Prompt -> Word for word, repeat every entry that appears below.

Provided data ->
--------------------------------------------------

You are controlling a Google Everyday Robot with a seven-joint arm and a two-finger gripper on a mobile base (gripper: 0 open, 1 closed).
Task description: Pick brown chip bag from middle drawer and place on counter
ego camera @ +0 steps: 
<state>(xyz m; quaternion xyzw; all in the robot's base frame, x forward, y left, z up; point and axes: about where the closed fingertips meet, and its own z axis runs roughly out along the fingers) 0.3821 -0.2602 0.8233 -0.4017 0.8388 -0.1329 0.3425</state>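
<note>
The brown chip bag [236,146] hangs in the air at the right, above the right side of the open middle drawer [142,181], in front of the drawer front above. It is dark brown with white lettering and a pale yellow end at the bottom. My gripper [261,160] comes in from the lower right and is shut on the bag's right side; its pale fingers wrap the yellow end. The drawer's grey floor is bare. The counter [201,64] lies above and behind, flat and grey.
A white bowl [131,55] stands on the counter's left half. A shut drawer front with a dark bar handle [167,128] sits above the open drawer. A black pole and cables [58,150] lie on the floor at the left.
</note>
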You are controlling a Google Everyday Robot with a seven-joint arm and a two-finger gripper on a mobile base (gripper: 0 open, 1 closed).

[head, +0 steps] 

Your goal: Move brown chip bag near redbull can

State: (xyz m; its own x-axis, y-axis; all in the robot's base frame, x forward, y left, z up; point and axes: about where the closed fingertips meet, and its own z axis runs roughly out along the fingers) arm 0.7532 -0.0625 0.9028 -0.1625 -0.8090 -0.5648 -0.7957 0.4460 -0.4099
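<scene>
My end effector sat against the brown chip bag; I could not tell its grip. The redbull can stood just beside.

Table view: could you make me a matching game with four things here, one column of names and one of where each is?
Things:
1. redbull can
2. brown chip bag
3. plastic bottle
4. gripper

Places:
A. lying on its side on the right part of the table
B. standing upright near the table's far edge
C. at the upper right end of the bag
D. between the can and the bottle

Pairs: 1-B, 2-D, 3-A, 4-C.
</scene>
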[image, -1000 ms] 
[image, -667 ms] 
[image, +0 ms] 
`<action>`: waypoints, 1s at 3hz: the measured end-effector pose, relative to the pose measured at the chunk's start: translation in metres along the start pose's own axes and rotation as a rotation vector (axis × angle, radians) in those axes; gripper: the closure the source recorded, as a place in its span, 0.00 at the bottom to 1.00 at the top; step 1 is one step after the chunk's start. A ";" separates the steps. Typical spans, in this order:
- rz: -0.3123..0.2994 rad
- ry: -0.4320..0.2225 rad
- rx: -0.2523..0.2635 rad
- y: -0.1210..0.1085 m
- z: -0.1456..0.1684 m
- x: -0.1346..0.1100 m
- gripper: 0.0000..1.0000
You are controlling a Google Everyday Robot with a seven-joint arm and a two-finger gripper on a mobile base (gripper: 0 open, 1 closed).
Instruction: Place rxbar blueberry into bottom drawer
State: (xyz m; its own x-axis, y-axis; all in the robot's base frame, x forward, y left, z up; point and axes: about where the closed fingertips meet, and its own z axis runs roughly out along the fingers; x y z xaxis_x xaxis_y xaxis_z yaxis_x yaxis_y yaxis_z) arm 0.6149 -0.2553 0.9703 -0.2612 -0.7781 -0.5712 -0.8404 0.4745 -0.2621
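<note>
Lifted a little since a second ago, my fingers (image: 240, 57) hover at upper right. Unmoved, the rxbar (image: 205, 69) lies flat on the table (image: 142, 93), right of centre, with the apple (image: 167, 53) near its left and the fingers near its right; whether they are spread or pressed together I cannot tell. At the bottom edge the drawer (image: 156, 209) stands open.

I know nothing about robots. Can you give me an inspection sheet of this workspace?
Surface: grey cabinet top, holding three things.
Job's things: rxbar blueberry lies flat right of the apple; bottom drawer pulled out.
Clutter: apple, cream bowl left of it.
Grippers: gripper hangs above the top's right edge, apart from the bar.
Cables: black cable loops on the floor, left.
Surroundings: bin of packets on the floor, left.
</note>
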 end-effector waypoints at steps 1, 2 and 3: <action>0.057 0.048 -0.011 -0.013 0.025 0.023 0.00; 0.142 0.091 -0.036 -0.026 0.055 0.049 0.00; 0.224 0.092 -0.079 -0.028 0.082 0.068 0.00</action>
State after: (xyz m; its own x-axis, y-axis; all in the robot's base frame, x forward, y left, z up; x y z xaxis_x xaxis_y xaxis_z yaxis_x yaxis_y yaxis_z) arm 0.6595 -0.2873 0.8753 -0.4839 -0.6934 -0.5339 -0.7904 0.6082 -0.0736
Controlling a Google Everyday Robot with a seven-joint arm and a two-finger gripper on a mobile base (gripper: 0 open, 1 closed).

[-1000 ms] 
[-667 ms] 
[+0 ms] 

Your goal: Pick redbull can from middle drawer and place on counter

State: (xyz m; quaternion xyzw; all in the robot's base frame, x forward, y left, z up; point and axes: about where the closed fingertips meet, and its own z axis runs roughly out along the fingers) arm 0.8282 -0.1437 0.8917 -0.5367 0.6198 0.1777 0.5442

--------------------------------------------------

Completed exercise ->
You are controlling a Google Everyday Robot with a seven-joint arm and a two-finger gripper on a mobile base (gripper: 0 open, 1 closed).
Task description: Pick brown chip bag from middle drawer and place on counter
ego camera @ +0 steps: 
<state>(xyz m; quaternion xyzw; all in the robot's base frame, x forward, y left, z up; point and axes: about where the closed fingertips meet, and its own z axis runs roughly out along the fingers) 0.3821 -0.2602 0.8233 -0.4017 0.8388 -0.1329 0.3425</state>
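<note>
The brown chip bag [236,146] hangs in the air at the right, above the right side of the open middle drawer [142,181], in front of the drawer front above. It is dark brown with white lettering and a pale yellow end at the bottom. My gripper [261,160] comes in from the lower right and is shut on the bag's right side; its pale fingers wrap the yellow end. The drawer's grey floor is bare. The counter [201,64] lies above and behind, flat and grey.
A white bowl [131,55] stands on the counter's left half. A shut drawer front with a dark bar handle [167,128] sits above the open drawer. A black pole and cables [58,150] lie on the floor at the left.
</note>
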You are controlling a Google Everyday Robot with a seven-joint arm and a two-finger gripper on a mobile base (gripper: 0 open, 1 closed).

[head, +0 steps] 

Your goal: Move brown chip bag near redbull can

State: (xyz m; its own x-axis, y-axis; all in the robot's base frame, x forward, y left, z up; point and axes: about where the closed fingertips meet, and its own z axis runs roughly out along the fingers) arm 0.7532 -0.0625 0.9028 -0.1625 -0.8090 -0.5648 -0.7957 0.4460 -0.4099
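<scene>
My end effector sat against the brown chip bag; I could not tell its grip. The redbull can stood just beside.

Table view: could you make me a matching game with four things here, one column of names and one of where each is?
Things:
1. redbull can
2. brown chip bag
3. plastic bottle
4. gripper

Places:
A. lying on its side on the right part of the table
B. standing upright near the table's far edge
C. at the upper right end of the bag
D. between the can and the bottle

Pairs: 1-B, 2-D, 3-A, 4-C.
</scene>
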[image, -1000 ms] 
[image, -667 ms] 
[image, +0 ms] 
`<action>`: waypoints, 1s at 3hz: the measured end-effector pose, relative to the pose measured at the chunk's start: translation in metres along the start pose's own axes and rotation as a rotation vector (axis × angle, radians) in those axes; gripper: the closure the source recorded, as a place in its span, 0.00 at the bottom to 1.00 at the top; step 1 is one step after the chunk's start. A ";" separates the steps. Typical spans, in this order:
- rz: -0.3123..0.2994 rad
- ry: -0.4320..0.2225 rad
- rx: -0.2523..0.2635 rad
- y: -0.1210..0.1085 m
- z: -0.1456..0.1684 m
- x: -0.1346..0.1100 m
- gripper: 0.0000..1.0000
You are controlling a Google Everyday Robot with a seven-joint arm and a two-finger gripper on a mobile base (gripper: 0 open, 1 closed).
Instruction: Place rxbar blueberry into bottom drawer
State: (xyz m; its own x-axis, y-axis; all in the robot's base frame, x forward, y left, z up; point and axes: about where the closed fingertips meet, and its own z axis runs roughly out along the fingers; x y z xaxis_x xaxis_y xaxis_z yaxis_x yaxis_y yaxis_z) arm 0.6149 -0.2553 0.9703 -0.2612 -0.7781 -0.5712 -0.8404 0.4745 -0.2621
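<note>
Lifted a little since a second ago, my fingers (image: 240, 57) hover at upper right. Unmoved, the rxbar (image: 205, 69) lies flat on the table (image: 142, 93), right of centre, with the apple (image: 167, 53) near its left and the fingers near its right; whether they are spread or pressed together I cannot tell. At the bottom edge the drawer (image: 156, 209) stands open.

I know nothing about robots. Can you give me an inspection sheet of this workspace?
Surface: grey cabinet top, holding three things.
Job's things: rxbar blueberry lies flat right of the apple; bottom drawer pulled out.
Clutter: apple, cream bowl left of it.
Grippers: gripper hangs above the top's right edge, apart from the bar.
Cables: black cable loops on the floor, left.
Surroundings: bin of packets on the floor, left.
</note>
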 end-effector waypoints at steps 1, 2 and 3: <action>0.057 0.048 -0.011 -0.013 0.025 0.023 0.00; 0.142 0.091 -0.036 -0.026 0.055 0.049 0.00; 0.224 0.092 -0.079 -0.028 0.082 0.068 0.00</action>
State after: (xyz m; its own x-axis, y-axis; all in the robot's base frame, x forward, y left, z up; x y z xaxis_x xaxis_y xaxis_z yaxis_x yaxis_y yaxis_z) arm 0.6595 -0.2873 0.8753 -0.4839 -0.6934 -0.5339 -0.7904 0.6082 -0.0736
Controlling a Google Everyday Robot with a seven-joint arm and a two-finger gripper on a mobile base (gripper: 0 open, 1 closed).

[-1000 ms] 
[-667 ms] 
[+0 ms] 

Your goal: Pick redbull can from middle drawer and place on counter

State: (xyz m; quaternion xyzw; all in the robot's base frame, x forward, y left, z up; point and axes: about where the closed fingertips meet, and its own z axis runs roughly out along the fingers) arm 0.8282 -0.1437 0.8917 -0.5367 0.6198 0.1777 0.5442

No part of the exercise is left unanswered.